• _TASK INSTRUCTIONS_
Whenever a line in the entries below contains the string "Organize", copy that line.

+ + +

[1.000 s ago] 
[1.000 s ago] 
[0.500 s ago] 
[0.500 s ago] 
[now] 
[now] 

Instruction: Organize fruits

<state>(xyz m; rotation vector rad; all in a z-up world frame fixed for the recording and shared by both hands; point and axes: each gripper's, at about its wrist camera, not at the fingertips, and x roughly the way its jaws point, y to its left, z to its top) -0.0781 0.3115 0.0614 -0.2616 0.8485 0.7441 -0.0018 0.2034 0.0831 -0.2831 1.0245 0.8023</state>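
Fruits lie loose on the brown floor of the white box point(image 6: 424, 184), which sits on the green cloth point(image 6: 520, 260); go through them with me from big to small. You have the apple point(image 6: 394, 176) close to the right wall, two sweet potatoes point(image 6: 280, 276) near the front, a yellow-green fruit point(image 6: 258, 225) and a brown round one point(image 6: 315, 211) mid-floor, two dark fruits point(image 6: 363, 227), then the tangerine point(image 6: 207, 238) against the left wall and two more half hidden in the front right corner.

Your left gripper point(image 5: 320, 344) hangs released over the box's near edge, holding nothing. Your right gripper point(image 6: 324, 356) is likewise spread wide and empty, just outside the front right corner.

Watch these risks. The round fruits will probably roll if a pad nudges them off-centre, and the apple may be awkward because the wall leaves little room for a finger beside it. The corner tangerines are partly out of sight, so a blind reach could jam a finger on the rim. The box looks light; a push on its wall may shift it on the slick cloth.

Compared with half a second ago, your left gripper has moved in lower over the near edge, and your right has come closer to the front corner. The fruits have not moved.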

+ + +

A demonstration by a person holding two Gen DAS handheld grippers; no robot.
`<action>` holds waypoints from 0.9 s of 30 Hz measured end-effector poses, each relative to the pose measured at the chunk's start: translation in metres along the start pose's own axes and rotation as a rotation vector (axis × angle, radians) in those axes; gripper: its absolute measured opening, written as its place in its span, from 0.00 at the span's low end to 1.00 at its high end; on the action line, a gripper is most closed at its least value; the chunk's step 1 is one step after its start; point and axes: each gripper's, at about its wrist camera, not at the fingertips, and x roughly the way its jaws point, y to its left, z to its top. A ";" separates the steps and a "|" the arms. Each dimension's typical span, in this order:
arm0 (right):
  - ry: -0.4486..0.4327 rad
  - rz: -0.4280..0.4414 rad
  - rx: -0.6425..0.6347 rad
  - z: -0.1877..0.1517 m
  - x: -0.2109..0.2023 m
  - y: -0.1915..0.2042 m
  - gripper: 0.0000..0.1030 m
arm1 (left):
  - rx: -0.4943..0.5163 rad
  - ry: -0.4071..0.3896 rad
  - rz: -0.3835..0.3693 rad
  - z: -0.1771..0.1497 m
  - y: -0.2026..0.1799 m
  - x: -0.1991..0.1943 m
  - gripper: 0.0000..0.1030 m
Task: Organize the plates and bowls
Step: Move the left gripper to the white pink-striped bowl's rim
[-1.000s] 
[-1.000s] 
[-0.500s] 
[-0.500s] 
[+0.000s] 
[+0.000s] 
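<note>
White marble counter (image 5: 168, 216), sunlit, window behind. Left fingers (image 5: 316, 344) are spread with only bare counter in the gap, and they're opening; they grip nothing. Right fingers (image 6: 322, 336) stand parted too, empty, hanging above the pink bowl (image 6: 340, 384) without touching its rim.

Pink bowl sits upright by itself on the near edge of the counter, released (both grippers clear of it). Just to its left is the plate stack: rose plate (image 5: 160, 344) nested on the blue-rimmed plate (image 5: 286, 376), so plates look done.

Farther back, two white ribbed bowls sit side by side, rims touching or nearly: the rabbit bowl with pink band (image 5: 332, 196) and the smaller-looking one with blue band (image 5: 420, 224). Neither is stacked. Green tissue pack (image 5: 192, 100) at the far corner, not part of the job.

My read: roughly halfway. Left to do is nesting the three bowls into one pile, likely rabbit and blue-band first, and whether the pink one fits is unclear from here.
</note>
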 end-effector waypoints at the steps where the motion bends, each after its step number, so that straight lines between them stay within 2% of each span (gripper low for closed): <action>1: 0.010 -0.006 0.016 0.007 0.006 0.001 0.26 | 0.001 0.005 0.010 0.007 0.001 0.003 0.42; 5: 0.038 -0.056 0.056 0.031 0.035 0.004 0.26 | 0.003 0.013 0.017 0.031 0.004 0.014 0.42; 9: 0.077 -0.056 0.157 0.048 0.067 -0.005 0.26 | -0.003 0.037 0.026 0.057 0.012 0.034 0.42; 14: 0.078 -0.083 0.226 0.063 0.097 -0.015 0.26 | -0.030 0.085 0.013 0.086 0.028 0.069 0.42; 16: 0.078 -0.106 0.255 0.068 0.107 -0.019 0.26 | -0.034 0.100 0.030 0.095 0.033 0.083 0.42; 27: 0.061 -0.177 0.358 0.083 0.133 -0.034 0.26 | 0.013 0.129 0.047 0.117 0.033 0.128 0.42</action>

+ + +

• _EXERCISE RESPONSE_
Instruction: Organize fruits
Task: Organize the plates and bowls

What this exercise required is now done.